Hypothesis / aims of study
This is an original study evaluating the use of pelvic floor physical therapy and duloxetine for stress urinary incontinence (SUI) after holmium laser enucleation of the prostate (HoLEP). Clinically significant SUI is a known complication of HoLEP with the highest incidence in the first few months after the procedure [1]. Pelvic floor physical therapy has been shown to be beneficial for patients with SUI after radical prostatectomy [2]. There is very limited data on PFPT use for SUI after holmium laser enucleation of the prostate (HoLEP). Furthermore, evidence exists to support the use of duloxetine to treat post prostatectomy SUI in patients who have failed to achieve continence with Kegel exercises and/or PFPT [3]. Duloxetine is a selective serotonin and norepinephrine reuptake inhibitor with specific affinity for the 5HT receptor in Onuff’s nucleus resulting in increased external urethral sphincter tone and sphincter muscle hypertrophy over time. To our knowledge there is not readily available data that has been published on using duloxetine for persistent SUI refractory to PFPT after HoLEP.
The aim of this study was to characterize the use of PFPT and duloxetine for SUI after HoLEP at a high volume center. We hypothesized that PFPT would lead to a higher rate of men with post HoLEP SUI returning to continence. Our primary outcome was the ability to achieve continence. A secondary aim of this study was to evaluate the effectiveness of duloxetine as an adjunct therapy for men who failed to achieve continence after PFPT. We hypothesized that duloxetine would allow some men to achieve continence who failed to become continent with PFPT alone.
Study design, materials and methods
A retrospective chart review was performed on patients that underwent HoLEP and were referred to PFPT for SUI between 1/1/2014 and 6/30/2022. Patient demographics were recorded including age, prostate specimen weight, degree of incontinence measured in pads per day prior to referral, urinary retention prior to HoLEP and if there was a component of urge urinary incontinence.

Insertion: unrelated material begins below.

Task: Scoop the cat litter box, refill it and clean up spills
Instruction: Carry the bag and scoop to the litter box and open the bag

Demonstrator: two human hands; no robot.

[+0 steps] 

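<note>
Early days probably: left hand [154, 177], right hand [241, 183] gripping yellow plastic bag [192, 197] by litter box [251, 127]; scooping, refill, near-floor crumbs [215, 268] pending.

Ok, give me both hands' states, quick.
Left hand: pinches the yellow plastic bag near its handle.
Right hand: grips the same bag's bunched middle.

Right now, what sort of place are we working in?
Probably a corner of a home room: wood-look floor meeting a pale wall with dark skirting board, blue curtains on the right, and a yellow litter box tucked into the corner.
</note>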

The ability to achieve continence, defined as 0 pads per day or one pad per day for safety was recorded. Time to continence was estimated using follow up notes. Patients who failed to become continent with PFPT alone and went on to receive duloxetine were identified. At PFPT patients were taught how to perform Kegels using biofeedback, given an at home exercise regimen and taught to be conscious of bearing down during activities of daily living.
Interpretation of results
There was no significant difference in ability to achieve continence when comparing patients who attended PFPT to those who were referred but did not attend. However, it is important to consider that the patients who did attend PFPT were using significantly more pads per day prior to referral than the patients who did not attend (average of 3.2 vs 2.0). Incontinence in the first 3 months after HoLEP is often transient and may resolve without intervention [1]. One of the weaknesses of this analysis is the lack of a control group with a similar degree of incontinence as the group that received PFPT. It is therefore difficult to characterize the degree of improvement that PFPT provided for the patients that attended. However, given that patients who attended PFPT had significantly worse incontinence prior to referral and achieved continence at a similar rate it is reasonable to infer that PFPT provided some benefit. When considering time to continence the difference between the two groups was not significant. The group who attended PFPT was followed more closely. As the time to continence was estimated using follow up notes, the group that did not attend PFPT may have an increased reported time to continence since they were not followed as often. Of patients who were not able to achieve continence with PFPT alone, 42.1% were able to become continent with the addition of duloxetine. In these patients with refractory incontinence duloxetine likely provided some benefit.